[WHAT TO DO]:
Every line below needs to be transcribed without alteration, and no image may be carried over.
INFORMATION SUPPLIED below:
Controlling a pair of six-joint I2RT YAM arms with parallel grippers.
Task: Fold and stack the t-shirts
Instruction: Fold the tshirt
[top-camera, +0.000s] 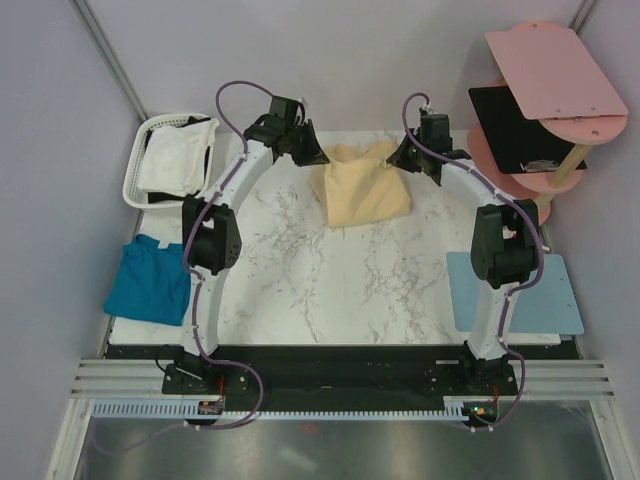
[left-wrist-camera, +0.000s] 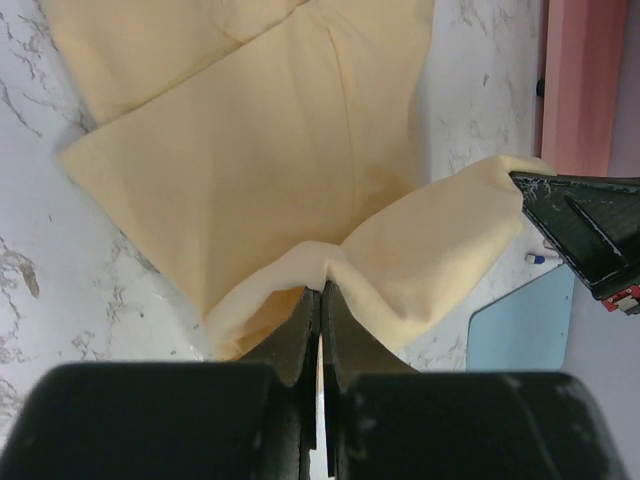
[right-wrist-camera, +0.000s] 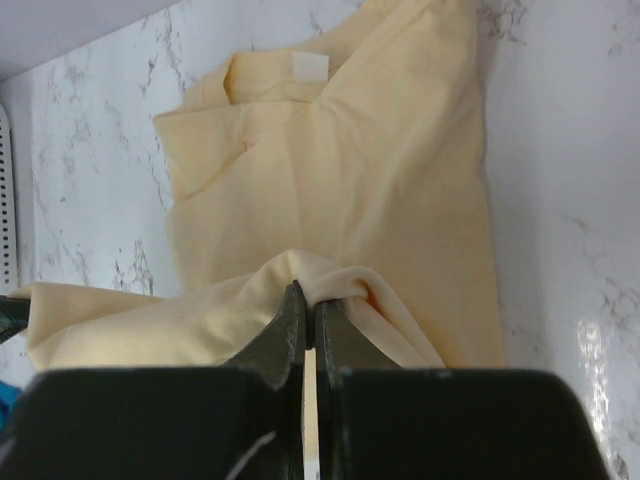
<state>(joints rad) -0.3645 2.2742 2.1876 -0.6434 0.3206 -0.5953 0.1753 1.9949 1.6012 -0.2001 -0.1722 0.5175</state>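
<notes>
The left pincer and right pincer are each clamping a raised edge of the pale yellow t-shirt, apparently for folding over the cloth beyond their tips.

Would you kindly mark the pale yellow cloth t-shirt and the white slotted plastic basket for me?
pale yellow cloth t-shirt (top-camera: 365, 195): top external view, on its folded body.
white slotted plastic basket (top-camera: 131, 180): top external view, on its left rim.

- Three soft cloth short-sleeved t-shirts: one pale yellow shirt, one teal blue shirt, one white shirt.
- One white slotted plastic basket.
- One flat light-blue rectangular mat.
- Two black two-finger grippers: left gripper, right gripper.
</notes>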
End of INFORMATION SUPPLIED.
[SOLUTION FOR THIS PROBLEM]:
Controlling a pair of six-joint I2RT YAM arms with parallel grippers.
Task: Fold and stack the t-shirts
Instruction: Fold the tshirt
[top-camera, +0.000s] 
[left-wrist-camera, +0.000s] 
[right-wrist-camera, +0.000s] 
<state>(joints rad) -0.3645 2.2742 2.1876 -0.6434 0.3206 -0.5953 0.1753 1.9949 1.6012 -0.2001 -0.1722 0.5175</state>
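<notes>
The left pincer and right pincer are each clamping a raised edge of the pale yellow t-shirt, apparently for folding over the cloth beyond their tips.

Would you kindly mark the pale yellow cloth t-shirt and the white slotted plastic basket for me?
pale yellow cloth t-shirt (top-camera: 365, 195): top external view, on its folded body.
white slotted plastic basket (top-camera: 131, 180): top external view, on its left rim.

- Three soft cloth short-sleeved t-shirts: one pale yellow shirt, one teal blue shirt, one white shirt.
- One white slotted plastic basket.
- One flat light-blue rectangular mat.
- Two black two-finger grippers: left gripper, right gripper.
</notes>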

No more output is required for this exercise.